I will continue to honestly and openly confront my own prejudices and biases. I will devote myself to developing a more intentional practice of anti-racism, welcoming new understanding and new opportunities for anti-racist actions, and I will be open, allow myself to be vulnerable, and stretch beyond what’s comfortable.

With regards to Beacon Leadership Collaborative, we are in the early stages of building this organization, and I commit to applying an intersectional and anti-racist lens to our organizational structure, our projects, who we hire, who we ask to serve on our board and faculty, who we serve, and how we serve.

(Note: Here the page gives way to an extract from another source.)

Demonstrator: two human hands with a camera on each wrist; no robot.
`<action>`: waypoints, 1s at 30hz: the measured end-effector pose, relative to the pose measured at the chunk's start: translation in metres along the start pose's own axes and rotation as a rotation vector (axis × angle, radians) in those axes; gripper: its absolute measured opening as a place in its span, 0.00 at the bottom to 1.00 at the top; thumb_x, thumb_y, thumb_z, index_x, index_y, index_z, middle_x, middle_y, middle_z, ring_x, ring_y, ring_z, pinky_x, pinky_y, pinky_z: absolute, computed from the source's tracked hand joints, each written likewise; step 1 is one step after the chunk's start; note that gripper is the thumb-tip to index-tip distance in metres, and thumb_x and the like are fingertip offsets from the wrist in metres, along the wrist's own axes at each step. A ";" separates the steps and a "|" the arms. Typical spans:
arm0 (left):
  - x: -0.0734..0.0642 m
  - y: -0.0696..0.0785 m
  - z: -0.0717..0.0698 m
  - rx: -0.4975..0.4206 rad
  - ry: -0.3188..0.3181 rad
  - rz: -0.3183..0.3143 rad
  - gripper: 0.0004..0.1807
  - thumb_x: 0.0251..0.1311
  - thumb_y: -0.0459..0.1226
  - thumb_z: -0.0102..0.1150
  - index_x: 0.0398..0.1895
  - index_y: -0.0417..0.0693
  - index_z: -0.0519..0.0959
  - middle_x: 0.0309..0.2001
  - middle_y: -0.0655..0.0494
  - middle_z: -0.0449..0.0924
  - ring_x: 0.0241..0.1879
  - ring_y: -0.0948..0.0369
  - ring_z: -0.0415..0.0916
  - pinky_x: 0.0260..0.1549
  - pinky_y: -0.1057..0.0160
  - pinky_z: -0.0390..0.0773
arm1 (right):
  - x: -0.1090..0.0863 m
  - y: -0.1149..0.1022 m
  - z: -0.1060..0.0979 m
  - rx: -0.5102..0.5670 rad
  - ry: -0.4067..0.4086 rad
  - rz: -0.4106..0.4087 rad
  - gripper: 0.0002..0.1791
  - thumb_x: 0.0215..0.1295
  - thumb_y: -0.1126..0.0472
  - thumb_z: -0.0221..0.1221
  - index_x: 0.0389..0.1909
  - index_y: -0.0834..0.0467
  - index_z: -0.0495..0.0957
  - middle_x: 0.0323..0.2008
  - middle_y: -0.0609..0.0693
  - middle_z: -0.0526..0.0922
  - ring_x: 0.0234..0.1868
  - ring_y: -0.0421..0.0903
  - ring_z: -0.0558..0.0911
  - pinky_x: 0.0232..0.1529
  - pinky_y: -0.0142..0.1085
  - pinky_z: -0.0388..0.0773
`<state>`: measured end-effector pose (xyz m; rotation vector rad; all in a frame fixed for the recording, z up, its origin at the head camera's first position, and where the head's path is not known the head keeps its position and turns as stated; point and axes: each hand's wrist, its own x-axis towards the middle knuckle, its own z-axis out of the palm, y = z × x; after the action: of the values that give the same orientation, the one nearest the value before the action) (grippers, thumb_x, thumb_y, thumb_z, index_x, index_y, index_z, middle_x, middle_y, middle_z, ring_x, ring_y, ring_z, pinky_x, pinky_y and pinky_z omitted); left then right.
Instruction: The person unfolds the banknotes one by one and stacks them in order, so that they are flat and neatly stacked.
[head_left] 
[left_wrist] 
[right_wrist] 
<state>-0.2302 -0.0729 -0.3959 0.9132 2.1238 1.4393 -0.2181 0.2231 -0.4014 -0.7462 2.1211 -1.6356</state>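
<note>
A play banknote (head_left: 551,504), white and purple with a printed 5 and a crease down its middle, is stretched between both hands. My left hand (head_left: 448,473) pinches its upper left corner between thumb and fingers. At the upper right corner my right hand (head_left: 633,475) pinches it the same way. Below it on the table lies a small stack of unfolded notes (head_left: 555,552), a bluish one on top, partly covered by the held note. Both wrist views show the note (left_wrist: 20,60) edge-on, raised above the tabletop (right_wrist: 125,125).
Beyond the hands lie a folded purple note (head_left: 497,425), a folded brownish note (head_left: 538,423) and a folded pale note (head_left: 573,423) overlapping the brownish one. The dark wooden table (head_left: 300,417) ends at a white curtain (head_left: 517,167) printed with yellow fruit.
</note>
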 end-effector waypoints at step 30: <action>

Together with my Beacon partners, I will engage in, sponsor and promote “Consequential Conversations” about race in America.

I will double down on the sacred work of passionately pursuing, encouraging and unleashing new, skillful and caring leadership to transform our communities. That work is not complete until the ranks of office holders and community leaders ‒ and our Beacon team ‒ reflect the lived experiences and vibrant diversity of our communities. I will judge myself and expect to be judged by my, and our, effectiveness in moving toward that goal.


We’ve got a lot of work to do, we can only do it together, and I’m all in.